Auth🔴 Developer has to implement their own auth on tools for the agent to use🟡 Auth (based on OAuth2) has recently been released, though is yet to be widely adopted🟡 Launches with all auth schemes supported by OpenAPI, though this means my agent will need to support whichever auth scheme is supported by the remote agent
Task control & completion🟢 My agent has full control over how the task is performed, including deciding when it is complete. All output from the other system is accessible to my agent via tools, and my agent determines what information is retained during and after runtime🟢 As with simple tool usage, my agent has full control over the task, its completion, the output of tools and how information is retained.🟡 My agent relies on controlling the remote agent through negotiation and relies on the information sharing and retention decisions of the remote agent. It also relies on the remote agent to decide when a task is deemed complete or when further input is needed.

A summary of the various communication schemes between agents and tools. Traffic light symbols give an assessment of how well each technology solves the user problem.

As discussed in our previous blog post (Beyond APIs (↗)), we believe agent-to-agent communication will eventually become widespread. This communication will be interactive, multi-turn and goal-oriented, rather than utilising single-shot, transactional, rigid APIs and tools that are common now. At Portia, we’ve built our clarifications architecture (↗) to handle this and it’s exciting to see the ecosystem progressing in this direction.

However, we do not foresee A2A getting the same rapid adoption of MCP. MCP addressed a clear, mainstream problem: enabling agents to interact with APIs. Agent builders wanted to move beyond simple chat or RAG systems without building custom tools for every API, while API providers wanted to support agents without adapting to every agent framework. MCP elegantly solved this MxN problem by allowing providers to repackage their existing APIs and documentation into an MCP server easily.

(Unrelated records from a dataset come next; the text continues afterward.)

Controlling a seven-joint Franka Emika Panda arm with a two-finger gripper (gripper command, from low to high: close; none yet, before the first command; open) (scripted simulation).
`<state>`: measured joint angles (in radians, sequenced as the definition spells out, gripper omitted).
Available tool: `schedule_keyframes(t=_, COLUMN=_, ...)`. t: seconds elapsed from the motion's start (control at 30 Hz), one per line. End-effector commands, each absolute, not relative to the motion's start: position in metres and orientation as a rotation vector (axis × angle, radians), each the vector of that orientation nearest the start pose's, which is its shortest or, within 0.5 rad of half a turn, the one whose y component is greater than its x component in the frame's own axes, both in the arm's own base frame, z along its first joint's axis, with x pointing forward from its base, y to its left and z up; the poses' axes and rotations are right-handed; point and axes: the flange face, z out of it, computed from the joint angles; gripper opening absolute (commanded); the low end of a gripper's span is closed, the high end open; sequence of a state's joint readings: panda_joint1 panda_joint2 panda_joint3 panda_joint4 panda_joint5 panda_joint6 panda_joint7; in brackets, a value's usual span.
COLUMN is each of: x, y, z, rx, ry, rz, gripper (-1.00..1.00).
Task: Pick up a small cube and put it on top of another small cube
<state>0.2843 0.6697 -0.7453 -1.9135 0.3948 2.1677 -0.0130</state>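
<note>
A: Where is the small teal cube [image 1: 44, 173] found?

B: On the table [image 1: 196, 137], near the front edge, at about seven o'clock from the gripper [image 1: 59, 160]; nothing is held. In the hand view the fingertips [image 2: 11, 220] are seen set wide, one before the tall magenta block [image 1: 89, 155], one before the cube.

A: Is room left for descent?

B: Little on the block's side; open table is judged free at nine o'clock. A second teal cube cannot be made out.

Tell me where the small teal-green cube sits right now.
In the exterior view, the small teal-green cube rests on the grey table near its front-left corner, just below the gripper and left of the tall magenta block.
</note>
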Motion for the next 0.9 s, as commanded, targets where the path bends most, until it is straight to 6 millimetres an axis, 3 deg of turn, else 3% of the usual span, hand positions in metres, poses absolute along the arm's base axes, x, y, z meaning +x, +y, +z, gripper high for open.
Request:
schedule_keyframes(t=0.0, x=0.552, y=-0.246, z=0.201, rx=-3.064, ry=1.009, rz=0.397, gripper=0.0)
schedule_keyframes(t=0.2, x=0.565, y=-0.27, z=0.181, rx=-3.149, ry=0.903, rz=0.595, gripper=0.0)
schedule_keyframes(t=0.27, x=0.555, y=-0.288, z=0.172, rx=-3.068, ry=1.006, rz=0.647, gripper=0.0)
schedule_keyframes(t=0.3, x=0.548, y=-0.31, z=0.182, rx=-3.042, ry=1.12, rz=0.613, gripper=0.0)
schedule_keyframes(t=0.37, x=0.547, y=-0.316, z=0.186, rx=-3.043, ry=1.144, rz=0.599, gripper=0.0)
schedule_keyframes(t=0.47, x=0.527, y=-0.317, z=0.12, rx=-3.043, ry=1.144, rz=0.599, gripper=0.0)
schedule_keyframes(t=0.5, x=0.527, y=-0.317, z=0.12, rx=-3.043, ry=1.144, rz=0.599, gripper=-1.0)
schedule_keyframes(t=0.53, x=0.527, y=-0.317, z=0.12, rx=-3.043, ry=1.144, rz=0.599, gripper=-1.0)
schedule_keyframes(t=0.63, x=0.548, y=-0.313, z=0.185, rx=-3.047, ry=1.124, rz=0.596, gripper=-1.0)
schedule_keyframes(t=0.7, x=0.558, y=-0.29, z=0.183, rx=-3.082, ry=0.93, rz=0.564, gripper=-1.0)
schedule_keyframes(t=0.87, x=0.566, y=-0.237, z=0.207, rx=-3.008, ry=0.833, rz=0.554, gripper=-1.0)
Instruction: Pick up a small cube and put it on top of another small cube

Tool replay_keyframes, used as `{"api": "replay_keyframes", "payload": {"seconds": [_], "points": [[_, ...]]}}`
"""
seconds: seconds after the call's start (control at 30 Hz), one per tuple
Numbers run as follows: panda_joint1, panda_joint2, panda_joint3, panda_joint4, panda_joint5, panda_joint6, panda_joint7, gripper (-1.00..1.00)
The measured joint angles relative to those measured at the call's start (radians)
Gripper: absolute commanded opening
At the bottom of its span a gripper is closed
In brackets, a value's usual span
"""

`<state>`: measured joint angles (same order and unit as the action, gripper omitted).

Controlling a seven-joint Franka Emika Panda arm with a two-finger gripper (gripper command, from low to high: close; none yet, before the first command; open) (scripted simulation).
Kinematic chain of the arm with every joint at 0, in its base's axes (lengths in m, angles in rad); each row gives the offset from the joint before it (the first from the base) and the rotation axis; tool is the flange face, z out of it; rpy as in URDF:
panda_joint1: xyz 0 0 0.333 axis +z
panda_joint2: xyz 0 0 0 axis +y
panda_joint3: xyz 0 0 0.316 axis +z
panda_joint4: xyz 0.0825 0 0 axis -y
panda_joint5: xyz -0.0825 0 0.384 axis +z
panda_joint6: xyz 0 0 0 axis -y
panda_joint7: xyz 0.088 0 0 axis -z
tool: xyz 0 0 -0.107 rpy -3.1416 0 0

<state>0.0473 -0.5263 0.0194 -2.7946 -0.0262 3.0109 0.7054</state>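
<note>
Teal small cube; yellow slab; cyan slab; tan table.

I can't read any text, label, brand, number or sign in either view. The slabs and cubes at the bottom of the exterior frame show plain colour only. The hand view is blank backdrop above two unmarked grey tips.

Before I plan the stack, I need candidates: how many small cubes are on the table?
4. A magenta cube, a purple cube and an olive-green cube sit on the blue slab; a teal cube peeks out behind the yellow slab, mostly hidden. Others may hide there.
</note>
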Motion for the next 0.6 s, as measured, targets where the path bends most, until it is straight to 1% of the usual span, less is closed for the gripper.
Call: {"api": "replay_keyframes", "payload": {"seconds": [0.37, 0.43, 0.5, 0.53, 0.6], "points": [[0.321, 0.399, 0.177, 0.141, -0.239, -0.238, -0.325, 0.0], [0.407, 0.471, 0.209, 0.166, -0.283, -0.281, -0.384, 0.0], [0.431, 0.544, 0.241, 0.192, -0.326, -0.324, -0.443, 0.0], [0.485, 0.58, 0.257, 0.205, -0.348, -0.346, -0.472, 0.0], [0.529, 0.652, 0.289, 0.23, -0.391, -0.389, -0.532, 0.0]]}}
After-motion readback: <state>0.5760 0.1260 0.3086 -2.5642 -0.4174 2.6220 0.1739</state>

In contrast, agent-to-agent communication hasn’t yet become mainstream and is significantly more complex. Deploying an agent in front of an API introduces challenges like managing ambiguous multi-turn requests, maintaining state, handling offline clients, and gracefully resolving cascading errors. Additionally, with the distinction between tools and agents not clear cut, it adds complexity to the ecosystem to have different protocols for both.

Therefore, in the short-term we expect companies to continue to focus on MCP and we expect to see a growing usage of agents within tools. We then expect to see MCP evolve to handle these ‘agents in tools’ use-cases more natively and elegantly, leading to MCP covering all of the 'tool-agent’ spectrum.